After his return to France he was appointed commander of the demi-brigade of the Ille-et-Vilaine Département of the Armée des côtes de Brest on 16 December 1795; of the Manche département on 12 October 1797; of the Morbihan département on 1 January 1799; and of the Côtes-du-Nord département on 26 March 1800. In the latter two commands he took part in the third phase of the so-called Chouannerie. He commanded a column that on 5 August 1799 defeated a far smaller force of the rebelling Chouans in and near La Selle-en-Luitré, but failed to capture their leaders. In October 1799 he chased the rebel leader La Nougarède, who had beaten the republican forces at Saint-Aubin-du-Cormier on 5 October 1799, with a column of 4,000 soldiers from Rennes, but La Nougarède outwitted him by dispersing his own guerilla force, and then harassed Roulland's force with pinprick attacks.

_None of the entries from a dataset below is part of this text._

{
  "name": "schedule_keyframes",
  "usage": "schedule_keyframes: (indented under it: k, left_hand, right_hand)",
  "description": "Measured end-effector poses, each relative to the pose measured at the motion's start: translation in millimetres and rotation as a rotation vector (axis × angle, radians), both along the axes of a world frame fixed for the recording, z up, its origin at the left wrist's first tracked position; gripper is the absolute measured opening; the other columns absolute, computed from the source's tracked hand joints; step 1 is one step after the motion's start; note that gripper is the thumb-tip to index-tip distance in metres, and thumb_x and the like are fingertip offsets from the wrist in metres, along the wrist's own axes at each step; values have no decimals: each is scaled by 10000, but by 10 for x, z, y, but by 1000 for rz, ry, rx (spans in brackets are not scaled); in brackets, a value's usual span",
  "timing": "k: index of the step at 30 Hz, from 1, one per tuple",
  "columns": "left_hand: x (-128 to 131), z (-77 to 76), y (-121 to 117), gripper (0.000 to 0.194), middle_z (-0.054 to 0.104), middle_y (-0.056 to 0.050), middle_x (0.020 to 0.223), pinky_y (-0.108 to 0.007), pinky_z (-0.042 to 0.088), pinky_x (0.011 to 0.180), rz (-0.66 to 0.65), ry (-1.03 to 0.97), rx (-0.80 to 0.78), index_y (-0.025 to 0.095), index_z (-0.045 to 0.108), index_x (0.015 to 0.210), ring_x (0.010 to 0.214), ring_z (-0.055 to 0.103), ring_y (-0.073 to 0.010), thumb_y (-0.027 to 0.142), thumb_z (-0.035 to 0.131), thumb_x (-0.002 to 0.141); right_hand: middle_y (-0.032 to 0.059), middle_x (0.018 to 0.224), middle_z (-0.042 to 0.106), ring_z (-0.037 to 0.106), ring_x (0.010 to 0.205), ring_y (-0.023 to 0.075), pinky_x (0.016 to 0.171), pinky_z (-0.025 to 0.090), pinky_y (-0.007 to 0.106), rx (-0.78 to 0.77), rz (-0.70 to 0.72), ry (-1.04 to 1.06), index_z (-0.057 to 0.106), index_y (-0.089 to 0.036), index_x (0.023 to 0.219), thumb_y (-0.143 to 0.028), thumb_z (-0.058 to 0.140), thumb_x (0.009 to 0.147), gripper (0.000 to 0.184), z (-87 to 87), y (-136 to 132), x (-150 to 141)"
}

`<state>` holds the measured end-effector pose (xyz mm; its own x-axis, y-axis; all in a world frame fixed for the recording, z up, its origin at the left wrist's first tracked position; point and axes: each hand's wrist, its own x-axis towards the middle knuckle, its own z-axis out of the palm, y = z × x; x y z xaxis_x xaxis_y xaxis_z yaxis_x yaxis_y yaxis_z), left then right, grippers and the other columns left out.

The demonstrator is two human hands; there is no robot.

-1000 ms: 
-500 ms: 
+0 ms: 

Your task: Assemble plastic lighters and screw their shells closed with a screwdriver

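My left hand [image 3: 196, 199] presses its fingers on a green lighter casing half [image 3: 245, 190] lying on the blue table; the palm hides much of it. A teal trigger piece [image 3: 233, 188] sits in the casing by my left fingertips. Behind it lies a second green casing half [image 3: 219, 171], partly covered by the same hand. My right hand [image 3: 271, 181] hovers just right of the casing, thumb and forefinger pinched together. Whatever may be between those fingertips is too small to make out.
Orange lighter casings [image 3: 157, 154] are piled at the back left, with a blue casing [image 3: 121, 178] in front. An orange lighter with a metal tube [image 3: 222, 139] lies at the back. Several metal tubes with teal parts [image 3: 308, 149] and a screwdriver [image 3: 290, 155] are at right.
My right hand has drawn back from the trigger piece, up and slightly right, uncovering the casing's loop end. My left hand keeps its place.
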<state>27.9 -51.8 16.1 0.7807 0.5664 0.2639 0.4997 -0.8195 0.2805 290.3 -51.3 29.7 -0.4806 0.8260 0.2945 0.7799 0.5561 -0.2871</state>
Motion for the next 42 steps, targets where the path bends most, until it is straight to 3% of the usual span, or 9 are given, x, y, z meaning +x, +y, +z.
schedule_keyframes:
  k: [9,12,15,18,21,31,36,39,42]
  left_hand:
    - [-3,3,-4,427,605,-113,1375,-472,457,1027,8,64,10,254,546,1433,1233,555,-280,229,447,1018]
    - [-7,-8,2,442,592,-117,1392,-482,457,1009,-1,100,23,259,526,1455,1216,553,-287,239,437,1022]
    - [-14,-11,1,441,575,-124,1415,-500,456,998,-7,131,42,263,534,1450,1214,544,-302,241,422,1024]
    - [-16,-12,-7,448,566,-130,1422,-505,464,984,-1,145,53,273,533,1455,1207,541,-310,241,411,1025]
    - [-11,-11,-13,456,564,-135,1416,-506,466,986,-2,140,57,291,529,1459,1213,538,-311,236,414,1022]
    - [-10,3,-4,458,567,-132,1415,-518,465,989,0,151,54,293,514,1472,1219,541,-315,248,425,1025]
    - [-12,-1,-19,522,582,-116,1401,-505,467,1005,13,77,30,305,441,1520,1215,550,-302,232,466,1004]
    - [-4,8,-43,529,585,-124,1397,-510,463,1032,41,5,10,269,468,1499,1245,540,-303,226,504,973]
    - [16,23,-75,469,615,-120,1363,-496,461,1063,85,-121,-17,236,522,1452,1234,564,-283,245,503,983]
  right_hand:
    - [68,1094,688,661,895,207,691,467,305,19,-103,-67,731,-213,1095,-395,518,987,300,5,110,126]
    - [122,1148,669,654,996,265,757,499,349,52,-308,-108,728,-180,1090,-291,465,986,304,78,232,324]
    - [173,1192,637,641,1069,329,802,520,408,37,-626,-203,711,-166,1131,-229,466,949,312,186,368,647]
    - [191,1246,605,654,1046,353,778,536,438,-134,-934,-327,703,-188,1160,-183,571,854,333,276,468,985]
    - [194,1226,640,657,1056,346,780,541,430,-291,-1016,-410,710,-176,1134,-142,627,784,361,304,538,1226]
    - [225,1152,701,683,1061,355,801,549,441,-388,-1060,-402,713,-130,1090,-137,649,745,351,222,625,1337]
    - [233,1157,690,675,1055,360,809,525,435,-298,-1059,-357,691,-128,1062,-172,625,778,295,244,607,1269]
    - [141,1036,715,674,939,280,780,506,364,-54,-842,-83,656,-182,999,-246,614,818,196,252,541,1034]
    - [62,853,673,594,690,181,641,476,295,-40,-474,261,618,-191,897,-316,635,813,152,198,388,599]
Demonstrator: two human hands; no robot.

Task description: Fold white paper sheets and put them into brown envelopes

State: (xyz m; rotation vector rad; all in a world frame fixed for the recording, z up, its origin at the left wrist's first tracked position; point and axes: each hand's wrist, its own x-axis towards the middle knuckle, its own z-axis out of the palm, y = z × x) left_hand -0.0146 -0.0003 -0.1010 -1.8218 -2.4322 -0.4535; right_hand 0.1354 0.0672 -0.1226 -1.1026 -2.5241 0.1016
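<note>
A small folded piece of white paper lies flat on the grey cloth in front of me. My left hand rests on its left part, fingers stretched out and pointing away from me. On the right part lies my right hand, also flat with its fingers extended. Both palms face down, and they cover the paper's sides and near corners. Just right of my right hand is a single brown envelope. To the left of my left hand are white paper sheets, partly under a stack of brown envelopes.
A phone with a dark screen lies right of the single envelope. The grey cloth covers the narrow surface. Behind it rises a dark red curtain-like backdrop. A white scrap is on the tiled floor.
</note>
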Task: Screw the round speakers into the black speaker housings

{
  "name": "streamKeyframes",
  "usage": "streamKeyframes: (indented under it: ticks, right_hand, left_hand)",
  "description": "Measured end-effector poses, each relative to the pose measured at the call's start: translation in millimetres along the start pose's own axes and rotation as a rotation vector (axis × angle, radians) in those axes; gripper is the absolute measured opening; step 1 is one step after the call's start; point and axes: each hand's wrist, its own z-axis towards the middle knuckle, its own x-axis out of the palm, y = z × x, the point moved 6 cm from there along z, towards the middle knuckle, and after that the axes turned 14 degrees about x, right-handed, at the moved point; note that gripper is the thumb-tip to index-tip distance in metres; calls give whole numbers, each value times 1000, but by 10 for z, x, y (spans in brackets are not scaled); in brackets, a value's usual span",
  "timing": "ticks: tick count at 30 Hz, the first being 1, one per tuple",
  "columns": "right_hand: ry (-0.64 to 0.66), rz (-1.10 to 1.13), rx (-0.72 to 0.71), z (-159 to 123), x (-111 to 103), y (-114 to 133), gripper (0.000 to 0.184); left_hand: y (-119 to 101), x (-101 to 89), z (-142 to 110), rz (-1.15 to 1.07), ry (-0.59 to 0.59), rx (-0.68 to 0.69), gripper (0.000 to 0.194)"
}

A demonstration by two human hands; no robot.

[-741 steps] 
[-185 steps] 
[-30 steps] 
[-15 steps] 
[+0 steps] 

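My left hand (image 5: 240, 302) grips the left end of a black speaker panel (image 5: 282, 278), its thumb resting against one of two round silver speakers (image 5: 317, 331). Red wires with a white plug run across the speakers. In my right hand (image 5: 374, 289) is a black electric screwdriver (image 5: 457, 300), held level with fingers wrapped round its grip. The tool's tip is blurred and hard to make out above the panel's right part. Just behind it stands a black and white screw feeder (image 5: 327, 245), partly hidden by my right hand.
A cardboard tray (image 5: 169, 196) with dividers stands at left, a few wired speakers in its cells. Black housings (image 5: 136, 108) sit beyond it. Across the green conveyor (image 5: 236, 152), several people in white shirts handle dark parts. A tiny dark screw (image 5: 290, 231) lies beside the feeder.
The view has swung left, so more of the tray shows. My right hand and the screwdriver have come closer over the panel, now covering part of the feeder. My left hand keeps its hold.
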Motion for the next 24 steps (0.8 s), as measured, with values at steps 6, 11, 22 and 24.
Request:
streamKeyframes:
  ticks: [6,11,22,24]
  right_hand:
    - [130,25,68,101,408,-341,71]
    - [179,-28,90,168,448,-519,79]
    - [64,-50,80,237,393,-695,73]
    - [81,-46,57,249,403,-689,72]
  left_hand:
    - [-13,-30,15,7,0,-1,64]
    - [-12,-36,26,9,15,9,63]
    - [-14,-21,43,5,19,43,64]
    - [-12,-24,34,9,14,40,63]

He was mustered out for medical reasons in May 1801 and appointed commandant d'armes (commander of the garrison) of Belle-Île-en-Mer on 8 June 1801. Here he spent the rest of his career.

He was made a Chevalier of the Légion d'Honneur on 11 December 1803; promoted to Officier on 14 June 1804. After his retirement on 1 September 1816 he was made a Chevalier of the Ordre Royal et Militaire de Saint-Louis on 20 August 1823.

Roulland died on 6 February 1827 in Rennes.